Sessions at PyCon US 2012 with notes on Friday 9th March

Your current filters are…

Clear
  • Speedily Practical Large-Scale Tests

    by Erik Rose

    Mozilla's projects have thousands of tests, so we've had to venture beyond vanilla test runners to keep things manageable. Our secret sauce can be used with your project as well. Reach beyond the test facilities that came with your project, harnessing pluggable test frameworks, dynamically reordering tests for speed, exploring various mocking libraries, and profiling your way to testing nirvana.

    A partial outline:

    Intro
    Motivation: a test not run is no test at all.
    For most web apps, the easiest test speed win is a conquest of I/O.
    The nose testrunner
    Test discovery lets you organize tests well.
    Pluggability
    Gluing to projects with custom testrunners: django-nose and test-utils
    py.test
    Compare to nose. Nose forked from it. Explain history.
    Very cool assertion re-evaluation
    Plugin compatibility between py.test and nose
    Profiling
    Start here. Premature optimization sucks.
    time on the commandline to divide CPU from I/O
    --with-profile
    Killing I/O for speedy justice: case study of support.mozilla.com
    Fixture speed hacks (a 5x improvement!)
    Once-per-class setup
    How to use DB transactions to avoid repetitive I/O
    Dynamic test reordering and fixture sharing
    DB reuse and other startup optimizations
    37,583 queries to 4,116. Watch them fly by!
    What to do instead of fixtures: the model-maker pattern
    Lexical proximity
    Lower coupling
    Speed
    Using mocking to kill the fixtures altogether
    mock, the canonical lib
    fudge, new declarative hotness
    Syntax, capabilities
    Example: oedipus, a better API for the Sphinx search engine. I used fudge to unit-test oedipus without requiring devs to set up and populate Sphinx.
    Dangers of mocking
    Don't mock out your caching unless your invalidation is perfect.
    Some of our mistakes in oedipus
    The nose-progressive display engine
    Test results that are a pain to read don't get read.
    Progress indication
    Elision of junk frames
    Easier round-tripping from test failure to source code
    Continuous integration
    Motivation
    Jenkins
    Buildbot
    IRC bots
    Next steps: what to do once you're CPU-bound
    More parallelization.
    Multithreading really buys you no speed bump for CPU-bound (or I/O bound?) tasks in Python due to the GIL. (Ref: PyCodeConf talk by David Beazley.)
    State of multiprocess plugins in various testrunners.
    Mozilla's Jenkins test farm
    QA's big stacks of Mac Minis
    What global warming? ;-)

    At 12:10pm to 12:55pm, Friday 9th March

    In D5, Santa Clara Convention Center

  • Code Generation in Python: Dismantling Jinja

    by Armin Ronacher

    For many DSLs such as templating languages it's important to use code generation to achieve acceptable performance in Python.
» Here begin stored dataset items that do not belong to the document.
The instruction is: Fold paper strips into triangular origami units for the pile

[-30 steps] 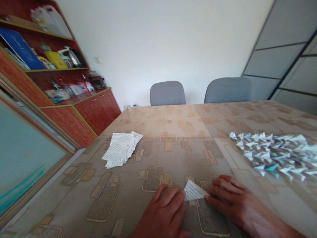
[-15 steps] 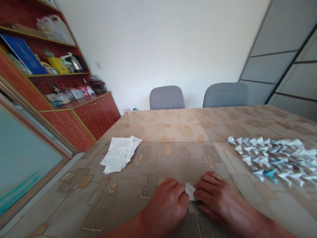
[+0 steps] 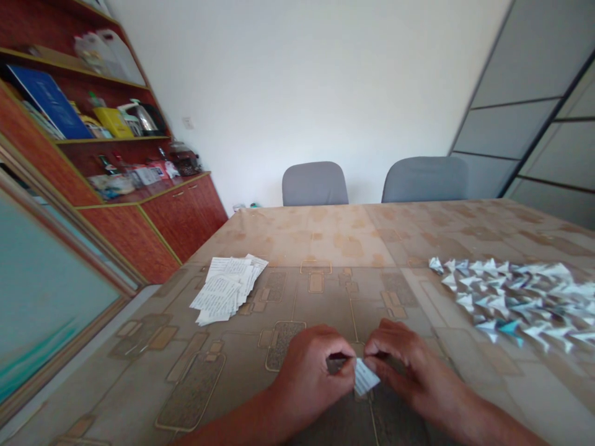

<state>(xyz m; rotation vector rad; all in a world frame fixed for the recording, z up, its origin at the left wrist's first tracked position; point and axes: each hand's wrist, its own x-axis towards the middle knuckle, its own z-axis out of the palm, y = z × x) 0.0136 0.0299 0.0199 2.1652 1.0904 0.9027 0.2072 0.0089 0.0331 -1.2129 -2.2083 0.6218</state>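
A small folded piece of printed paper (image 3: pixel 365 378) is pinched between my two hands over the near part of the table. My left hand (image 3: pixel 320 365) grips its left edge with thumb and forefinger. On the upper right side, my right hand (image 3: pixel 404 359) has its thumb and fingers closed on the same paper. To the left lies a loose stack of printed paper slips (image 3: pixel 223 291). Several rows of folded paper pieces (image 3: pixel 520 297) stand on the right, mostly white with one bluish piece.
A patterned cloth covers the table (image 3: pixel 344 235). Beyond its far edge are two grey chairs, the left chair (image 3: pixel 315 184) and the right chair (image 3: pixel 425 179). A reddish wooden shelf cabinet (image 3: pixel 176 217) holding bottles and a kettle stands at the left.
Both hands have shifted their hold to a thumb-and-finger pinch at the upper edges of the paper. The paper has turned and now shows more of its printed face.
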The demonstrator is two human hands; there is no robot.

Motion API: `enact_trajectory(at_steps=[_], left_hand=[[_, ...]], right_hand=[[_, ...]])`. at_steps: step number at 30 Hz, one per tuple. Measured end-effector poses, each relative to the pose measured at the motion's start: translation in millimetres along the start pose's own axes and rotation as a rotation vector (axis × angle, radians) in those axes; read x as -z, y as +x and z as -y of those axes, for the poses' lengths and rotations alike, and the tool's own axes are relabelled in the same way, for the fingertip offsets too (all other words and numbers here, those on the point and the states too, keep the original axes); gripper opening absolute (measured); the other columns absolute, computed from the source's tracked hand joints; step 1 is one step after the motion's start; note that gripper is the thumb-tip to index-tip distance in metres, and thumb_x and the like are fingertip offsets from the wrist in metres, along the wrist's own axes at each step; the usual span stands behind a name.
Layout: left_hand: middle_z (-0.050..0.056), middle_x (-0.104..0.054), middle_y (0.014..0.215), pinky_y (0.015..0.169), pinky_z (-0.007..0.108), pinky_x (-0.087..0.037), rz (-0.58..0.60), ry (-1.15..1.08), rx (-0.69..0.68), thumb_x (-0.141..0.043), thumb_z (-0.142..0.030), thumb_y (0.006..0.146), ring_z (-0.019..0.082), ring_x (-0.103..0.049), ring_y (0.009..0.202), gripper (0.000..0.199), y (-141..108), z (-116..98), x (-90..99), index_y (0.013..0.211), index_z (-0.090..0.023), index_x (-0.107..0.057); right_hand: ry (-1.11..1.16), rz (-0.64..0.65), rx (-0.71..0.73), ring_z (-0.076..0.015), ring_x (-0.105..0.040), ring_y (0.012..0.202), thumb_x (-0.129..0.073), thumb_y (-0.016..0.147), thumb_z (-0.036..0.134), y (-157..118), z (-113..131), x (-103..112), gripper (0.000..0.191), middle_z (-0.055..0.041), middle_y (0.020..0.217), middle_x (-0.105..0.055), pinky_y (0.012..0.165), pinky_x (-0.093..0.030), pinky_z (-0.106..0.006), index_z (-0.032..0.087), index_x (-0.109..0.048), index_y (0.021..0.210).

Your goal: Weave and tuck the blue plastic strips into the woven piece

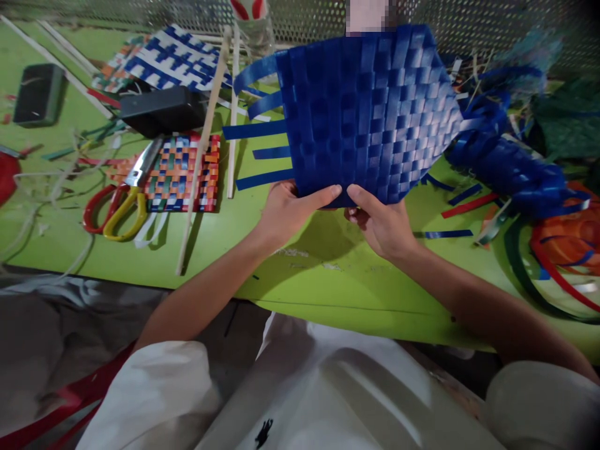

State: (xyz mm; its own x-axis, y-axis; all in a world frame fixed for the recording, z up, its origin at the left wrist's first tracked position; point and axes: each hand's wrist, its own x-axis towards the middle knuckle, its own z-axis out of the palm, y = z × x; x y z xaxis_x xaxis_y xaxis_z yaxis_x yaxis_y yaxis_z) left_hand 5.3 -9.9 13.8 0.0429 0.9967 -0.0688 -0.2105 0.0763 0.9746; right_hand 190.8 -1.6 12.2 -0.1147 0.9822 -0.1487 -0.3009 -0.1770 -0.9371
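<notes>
A blue woven mat [360,115] of flat plastic strips is held up, tilted, above the table. Loose strip ends [257,130] stick out from its left side. My left hand [288,209] grips the lower edge, thumb pressed on the front and fingers hidden behind. Close beside it, my right hand [382,222] pinches the same edge, its thumb also on the front face. The two thumb tips nearly meet. At the mat's right corner, more blue strip lies near a blue coil [520,169].
On the green table [323,287] at left lie scissors [124,197] with red and yellow handles, a multicoloured woven piece [180,172], a black box [162,111], a phone [38,94] and a wooden stick [204,144]. Orange strips [569,234] lie at right. A perforated metal panel [309,22] stands behind.
</notes>
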Motion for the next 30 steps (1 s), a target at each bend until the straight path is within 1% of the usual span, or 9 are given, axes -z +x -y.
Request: enact_trajectory(at_steps=[3,6,8,12,15,18,22,26,30], left_hand=[[0.006,-0.091,0.115,0.105,0.049,-0.075,0.035,-0.044,0.047,-0.107,-0.059,0.078,0.036,-0.087,0.119,0.05,3.8,0.5,1.9,0.108,-0.023,-0.092],[0.006,-0.09,0.112,0.106,0.05,-0.075,0.119,-0.123,0.079,-0.109,-0.061,0.073,0.035,-0.087,0.119,0.053,8.1,-0.8,3.9,0.105,-0.022,-0.091],[0.006,-0.09,0.109,0.106,0.05,-0.075,0.137,-0.151,0.082,-0.11,-0.061,0.072,0.035,-0.087,0.119,0.054,9.4,-2.0,4.0,0.103,-0.022,-0.09],[0.005,-0.09,0.105,0.101,0.047,-0.077,0.06,-0.131,0.07,-0.108,-0.062,0.075,0.031,-0.088,0.11,0.051,7.3,-2.1,1.0,0.102,-0.022,-0.091],[0.005,-0.089,0.102,0.091,0.044,-0.078,-0.008,-0.081,0.06,-0.109,-0.063,0.072,0.028,-0.087,0.097,0.053,4.8,-0.8,-2.0,0.098,-0.021,-0.092],[0.004,-0.087,0.094,0.082,0.041,-0.077,-0.063,-0.019,0.026,-0.108,-0.065,0.071,0.025,-0.085,0.086,0.053,4.0,1.5,-3.7,0.092,-0.02,-0.091],[0.004,-0.085,0.089,0.071,0.035,-0.073,-0.107,0.046,-0.021,-0.106,-0.066,0.074,0.023,-0.082,0.081,0.051,3.8,6.3,-4.1,0.087,-0.019,-0.089],[0.005,-0.087,0.094,0.073,0.035,-0.073,-0.125,0.051,-0.033,-0.105,-0.063,0.077,0.023,-0.082,0.083,0.048,2.8,8.9,-5.2,0.09,-0.019,-0.09],[0.005,-0.088,0.1,0.08,0.037,-0.076,-0.091,0.0,0.0,-0.107,-0.063,0.074,0.023,-0.084,0.087,0.051,4.3,7.6,-6.5,0.094,-0.019,-0.091]], right_hand=[[0.022,-0.006,0.003,-0.0112,-0.058,0.063,-0.114,0.06,0.059,1.6,1.6,0.4,0.062,0.004,0.086,-0.072,0.053,-0.051,-0.028,0.029,-0.073,0.097],[0.041,-0.006,0.009,-0.0107,-0.057,0.062,-0.113,0.064,0.057,4.9,2.1,3.4,0.056,0.0047,0.078,-0.066,0.053,-0.05,-0.026,0.028,-0.075,0.092],[0.043,-0.007,0.017,-0.0106,-0.057,0.061,-0.112,0.067,0.058,6.4,1.8,5.4,0.053,0.0047,0.076,-0.064,0.052,-0.049,-0.026,0.027,-0.075,0.089],[0.024,0.003,0.03,-0.0111,-0.057,0.062,-0.112,0.067,0.058,5.5,1.0,5.1,0.052,0.0036,0.078,-0.068,0.051,-0.05,-0.026,0.027,-0.077,0.09],[0.001,0.001,0.047,-0.011,-0.056,0.061,-0.111,0.068,0.059,3.2,-0.8,2.5,0.051,0.0039,0.074,-0.064,0.052,-0.05,-0.027,0.026,-0.074,0.082],[-0.006,-0.029,0.05,-0.0103,-0.055,0.059,-0.11,0.067,0.06,1.7,-3.3,0.1,0.053,0.0042,0.07,-0.062,0.051,-0.049,-0.026,0.025,-0.071,0.075],[-0.016,-0.066,0.025,-0.01,-0.055,0.059,-0.109,0.067,0.057,0.4,-6.4,-1.2,0.05,0.0041,0.073,-0.064,0.051,-0.05,-0.027,0.025,-0.073,0.081],[-0.014,-0.069,0.028,-0.0098,-0.055,0.057,-0.108,0.07,0.058,-0.9,-8.3,-1.9,0.05,0.0042,0.071,-0.062,0.05,-0.05,-0.026,0.025,-0.072,0.079],[0.016,-0.068,0.003,-0.0094,-0.054,0.058,-0.111,0.064,0.059,-0.2,-4.6,-3.7,0.054,0.0048,0.074,-0.065,0.049,-0.049,-0.025,0.026,-0.073,0.084]])
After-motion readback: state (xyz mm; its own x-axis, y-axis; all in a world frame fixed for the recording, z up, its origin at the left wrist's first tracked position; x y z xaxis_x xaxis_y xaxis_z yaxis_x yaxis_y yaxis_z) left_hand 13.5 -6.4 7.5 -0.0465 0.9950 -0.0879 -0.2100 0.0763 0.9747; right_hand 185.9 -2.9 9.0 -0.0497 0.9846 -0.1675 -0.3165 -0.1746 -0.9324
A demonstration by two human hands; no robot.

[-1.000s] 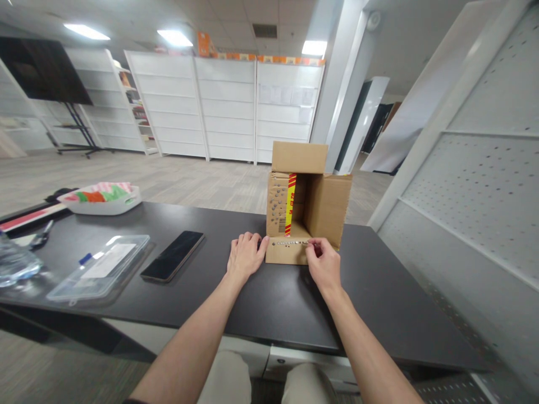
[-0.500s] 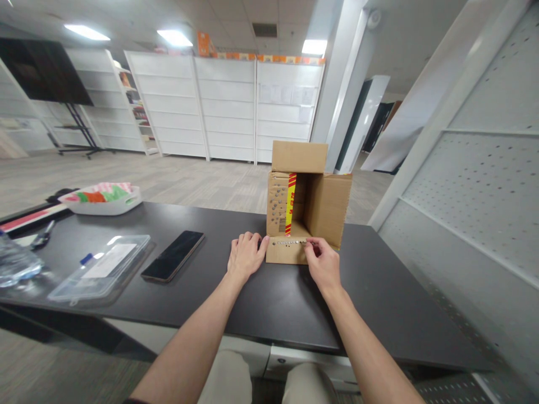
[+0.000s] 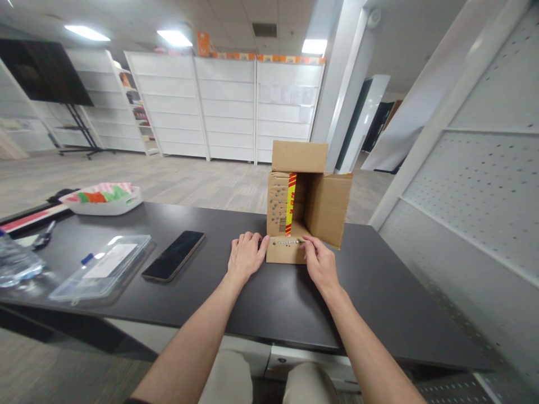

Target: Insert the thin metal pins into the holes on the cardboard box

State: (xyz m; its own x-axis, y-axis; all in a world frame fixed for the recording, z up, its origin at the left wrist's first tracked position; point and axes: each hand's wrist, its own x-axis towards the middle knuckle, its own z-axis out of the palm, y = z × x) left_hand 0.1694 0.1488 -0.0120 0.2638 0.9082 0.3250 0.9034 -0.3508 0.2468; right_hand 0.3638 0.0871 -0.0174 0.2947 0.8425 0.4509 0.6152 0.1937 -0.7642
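Observation:
An open cardboard box point(image 3: 328, 202) lies on its side with its mouth facing me. Small round metal heads point(image 3: 288, 242) form a row along its lower front flap point(image 3: 280, 256), and more dot the left flap point(image 3: 277, 196) beside a yellow and red tape strip point(image 3: 291, 203). At the right end of the row, my right hand point(image 3: 320, 261) is closed in a pinch; what its fingertips hold is too small to make out. My left hand point(image 3: 247, 253) rests on the table with fingers stretched out, its thumb at the lower flap's left edge.
Left on the dark table point(image 3: 269, 314) lie a black phone point(image 3: 174, 256), a clear plastic case point(image 3: 103, 269) with a paper label, and a clear plastic item point(image 3: 17, 261). Behind them stands a white tray point(image 3: 112, 207) of colourful material. A perforated white panel point(image 3: 475, 185) rises on the right.
My right hand has shifted slightly left along the lower flap, still pinched. The left hand and the box look the same.

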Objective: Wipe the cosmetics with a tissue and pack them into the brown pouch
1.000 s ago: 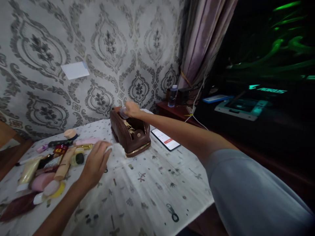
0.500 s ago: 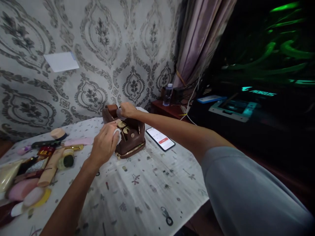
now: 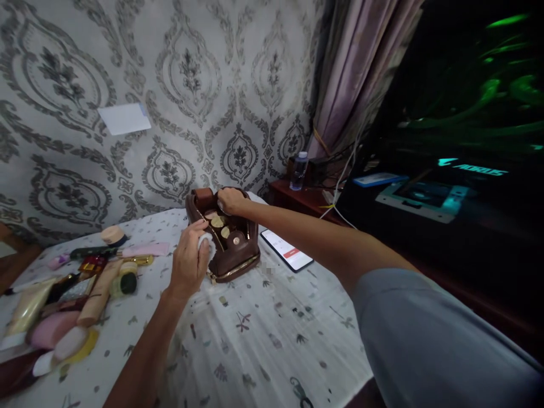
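Note:
A brown leather bag [image 3: 238, 259] stands unzipped on the patterned cloth [image 3: 272, 328], with round gold-coloured items [image 3: 217, 221] inside it. My left hand [image 3: 190, 258] is at the bag's left side, its fingertips by the open edge, and it holds a white wad [image 3: 207, 243] between thumb and palm. At the back of the opening my right hand [image 3: 232, 201] reaches in with its fingers closed on something pale, mostly hidden, that I cannot make out.
Cosmetic tubes and jars [image 3: 102, 289] lie in a group at the left. A phone [image 3: 287, 250] rests right of the bag. Behind it a water bottle [image 3: 299, 171] stands on a red surface [image 3: 280, 190], beside cables and a dark computer case [image 3: 467, 221].
The view has shifted, so the scene sits further right and slightly lower. My right hand has gone lower into the bag's opening. My left hand still holds the white wad.

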Available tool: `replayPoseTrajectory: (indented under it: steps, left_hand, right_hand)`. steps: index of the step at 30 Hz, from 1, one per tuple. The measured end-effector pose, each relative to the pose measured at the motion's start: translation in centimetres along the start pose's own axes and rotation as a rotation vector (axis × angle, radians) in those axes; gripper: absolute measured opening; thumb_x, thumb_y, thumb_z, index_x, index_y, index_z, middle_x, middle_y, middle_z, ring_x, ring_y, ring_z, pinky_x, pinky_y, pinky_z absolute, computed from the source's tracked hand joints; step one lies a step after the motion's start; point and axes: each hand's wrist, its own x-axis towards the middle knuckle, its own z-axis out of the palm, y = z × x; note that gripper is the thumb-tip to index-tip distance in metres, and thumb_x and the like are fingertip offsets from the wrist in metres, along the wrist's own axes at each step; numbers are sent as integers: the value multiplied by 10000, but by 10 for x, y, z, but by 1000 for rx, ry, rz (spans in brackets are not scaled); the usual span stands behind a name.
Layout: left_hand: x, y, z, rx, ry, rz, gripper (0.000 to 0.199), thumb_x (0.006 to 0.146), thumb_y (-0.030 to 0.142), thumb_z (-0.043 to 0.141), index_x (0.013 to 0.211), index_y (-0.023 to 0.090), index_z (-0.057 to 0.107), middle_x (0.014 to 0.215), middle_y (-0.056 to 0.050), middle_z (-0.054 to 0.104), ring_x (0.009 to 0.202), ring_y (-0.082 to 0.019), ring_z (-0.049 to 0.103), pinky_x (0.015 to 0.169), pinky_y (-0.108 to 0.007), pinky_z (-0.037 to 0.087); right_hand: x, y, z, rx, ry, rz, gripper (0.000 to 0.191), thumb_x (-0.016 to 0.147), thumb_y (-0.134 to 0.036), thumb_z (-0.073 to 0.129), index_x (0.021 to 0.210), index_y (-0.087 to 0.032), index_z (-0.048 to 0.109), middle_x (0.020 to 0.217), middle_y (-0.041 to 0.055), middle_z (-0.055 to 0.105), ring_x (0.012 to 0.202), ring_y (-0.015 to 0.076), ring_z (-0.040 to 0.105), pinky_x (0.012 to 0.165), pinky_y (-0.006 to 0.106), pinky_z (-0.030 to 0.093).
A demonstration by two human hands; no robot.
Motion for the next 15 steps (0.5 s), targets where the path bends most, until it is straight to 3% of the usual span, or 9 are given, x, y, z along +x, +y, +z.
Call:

The current version of Jinja went through many different iterations to end up where it is currently. This talk walks through the design of Jinja2's compiler infrastructure and why it works the way it works and how one can use newer Python features for better results.

    Why Code Generation?
    It seems like the general consensus for code generation in many dynamic language communities is: eval is evil, do not use it. However if done properly code generation solves a lot of problems easily, securely and with much better performance than an interpreter written on top of an interpreted language like Python.

    Code generation is what powers most template languages in Python, what powers object relational mappers and more. It is also an excellent tool to simplify debugging.

    Why Codegen is no Silver Bullet
    Just because you generate code does not mean you're faster than an interpreter written in Python. This part of the talk focuses on why compiling Django templates to Python bytecode does not automatically make it fast.

    Design of Jinja2
    Jinja2 underwent multiple design iterations, most of which were made to either improve performance or debug-ability. The internals however are largely undocumented and confusing unless you're familiar with the code. In it however are a few gems hidden and interesting tricks to make code generation work in the best possible way.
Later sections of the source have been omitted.